If the version id matches to the initial version id, Lambda will pass the request as it is to the origin.

Permissions

The function which creates the presigned URL needs to have s3:putObject permissions for the object in that bucket and one that checks if it is an initial upload requires permissions for s3:getObject, s3:putObject, s3:listBucket, and s3:listBucketVersions.

Development and Deployment

Deploying the stack with Serverless Framework is easy; sls deploy and then wait. And wait, everything related to CloudFront takes time. At least 10 minutes, and removal of the replicated functions can take up to 45 minutes. That is a good driver for test-driven-development. The example project uses jest with mocked AWS SDK, that way the development is fast and if you make small logic errors those are caught before deployment.

Lambda@Edge functions have to be deployed to the North Virginia (us-east-1) region. From there the functions are replicated to edge locations.

CloudFormation is also not a best friend with those replicated functions what comes to the removal, the removal usually times out.

Time for a Test Run!

First, find out the domain name of the created distribution either by logging in to the AWS web console or with the AWS CLI. The following snipped lists all the deployed distributions and shows domain names and comments. The comment field is the same one that is defined as a comment in CloudFront resource in serverless.yml. In the example, it is the service name, e.g. dev-presigned-upload.

aws cloudfront list-distributions --query DistributionList.Items[*][DomainName,Comment] --region us-east-1

Pick the domain name from the list and run curl https://DOMAIN_NAME/url. Copy the response and then run following snippet.

curl --request PUT \
--url "URL_FROM_RESPONSE" \
--verbose \
--data "My data"

You should get something like this as a response.

< HTTP/2 200
< content-length: 0
< x-amz-id-2: uFQvK....c=
< x-amz-request-id: 94....C1
< date: Tue, 07 May 2019 08:11:58 GMT
< x-amz-version-id: YQ....iR
< x-amz-server-side-encryption: AES256
< etag: “1d...18”
< server: AmazonS3
< x-cache: Miss from cloudfront
< via: 1.1 9f....72.cloudfront.net (CloudFront)
< x-amz-cf-id: tx....jw==

Then rerun the same upload snippet, with the same presigned URL, and the response should be following.

< HTTP/2 403
< content-type: text/plain
< content-length: 9
< server: CloudFront
< date: Tue, 07 May 2019 08:18:11 GMT
< content-encoding: UTF-8
< x-cache: LambdaGeneratedResponse from cloudfront
< via: 1.1 a5....f4.cloudfront.net (CloudFront)
< x-amz-cf-id: 44....Rg==

In the latter one, the Lambda has generated the 403 response.

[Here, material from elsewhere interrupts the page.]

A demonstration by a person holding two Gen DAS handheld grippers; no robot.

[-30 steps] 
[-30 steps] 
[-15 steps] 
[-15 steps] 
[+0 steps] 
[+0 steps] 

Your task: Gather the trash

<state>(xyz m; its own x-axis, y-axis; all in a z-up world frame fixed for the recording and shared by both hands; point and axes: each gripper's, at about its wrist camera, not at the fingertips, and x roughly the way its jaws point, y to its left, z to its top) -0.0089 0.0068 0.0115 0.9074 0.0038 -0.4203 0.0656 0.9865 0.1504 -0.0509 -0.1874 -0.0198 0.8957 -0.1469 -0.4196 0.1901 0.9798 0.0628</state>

Now you have a CloudFront distribution which creates presigned URLs for uploading files and verifies that those are not used more than one time.

To secure the endpoint which creates presigned URL, you can create a custom authorizer which validates, e.g. authorization header or you can use AWS WAF to limit access.

If you have any improvements, corrections, or anything related to the code, please open an issue or PR to the repository.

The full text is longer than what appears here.